-- TASK --
Copy the entries below exactly. Images do not belong in the copy.

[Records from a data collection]
--

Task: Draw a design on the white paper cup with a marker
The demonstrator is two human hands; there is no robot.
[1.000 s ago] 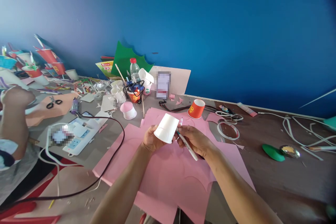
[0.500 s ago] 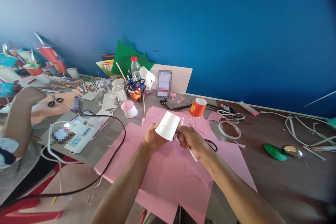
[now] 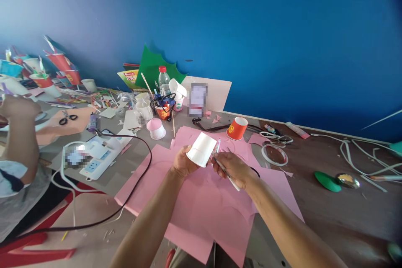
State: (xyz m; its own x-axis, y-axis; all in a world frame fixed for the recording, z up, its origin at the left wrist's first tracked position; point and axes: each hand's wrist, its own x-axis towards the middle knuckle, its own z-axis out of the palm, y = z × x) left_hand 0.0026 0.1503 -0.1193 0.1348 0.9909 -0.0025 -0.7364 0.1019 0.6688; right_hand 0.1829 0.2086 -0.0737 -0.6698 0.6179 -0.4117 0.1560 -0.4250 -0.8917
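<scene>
My left hand (image 3: 181, 162) is closed round a white paper cup (image 3: 201, 149), held on its side above the pink paper sheets (image 3: 201, 205). My right hand (image 3: 232, 167) grips a white pen (image 3: 223, 166), its tip resting at the cup's side. Both hands hover over the middle of the pink sheets. An orange paper cup (image 3: 237, 128) stands upside down just beyond them.
A pink-topped cup (image 3: 155, 128), a bottle (image 3: 162, 80) and a tub of tools (image 3: 162, 109) crowd the back left. A power strip (image 3: 94, 161) with a black cable (image 3: 141, 167) lies left. Another person's arm (image 3: 17, 134) is at far left. Tape roll (image 3: 274, 154) and green cutout (image 3: 327, 181) lie right.
The pen has tilted so its tip sits against the cup. The cup and both hands stay in nearly the same place. The other person's arm at left shifted slightly.
</scene>
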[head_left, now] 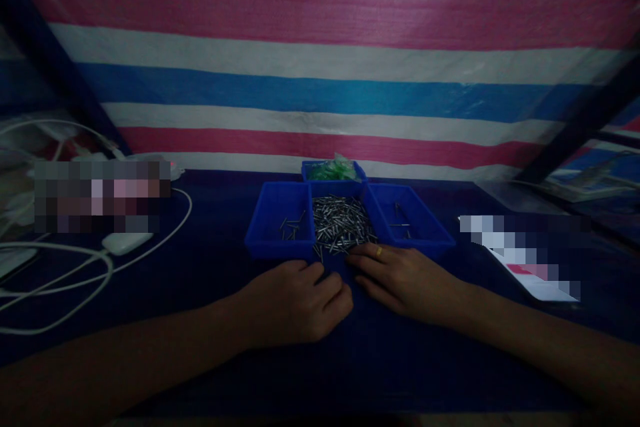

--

-- SOLUTION TO THE EXERCISE --
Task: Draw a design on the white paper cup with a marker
The demonstrator is two human hands; there is no robot.
[1.000 s ago] 
[0.500 s ago] 
[now] 
State: (xyz m; its own x-axis, y-axis; all in a world frame fixed for the recording, z up, its origin at the left wrist's first tracked position; point and axes: each hand's wrist, its own x-axis towards the middle knuckle, its own z-axis out of the palm, y = z × x) left_hand 0.0026 0.1503 -0.1193 0.1348 0.9909 -0.0025 -0.7364 0.1019 0.6688; right_hand 0.1829 0.2086 -0.0737 -0.6698 0.6179 -0.4117 0.1560 -0.4250 -0.8917
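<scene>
My left hand (image 3: 181, 162) is closed round a white paper cup (image 3: 201, 149), held on its side above the pink paper sheets (image 3: 201, 205). My right hand (image 3: 232, 167) grips a white pen (image 3: 223, 166), its tip resting at the cup's side. Both hands hover over the middle of the pink sheets. An orange paper cup (image 3: 237, 128) stands upside down just beyond them.
A pink-topped cup (image 3: 155, 128), a bottle (image 3: 162, 80) and a tub of tools (image 3: 162, 109) crowd the back left. A power strip (image 3: 94, 161) with a black cable (image 3: 141, 167) lies left. Another person's arm (image 3: 17, 134) is at far left. Tape roll (image 3: 274, 154) and green cutout (image 3: 327, 181) lie right.
The pen has tilted so its tip sits against the cup. The cup and both hands stay in nearly the same place. The other person's arm at left shifted slightly.
</scene>
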[head_left, now] 

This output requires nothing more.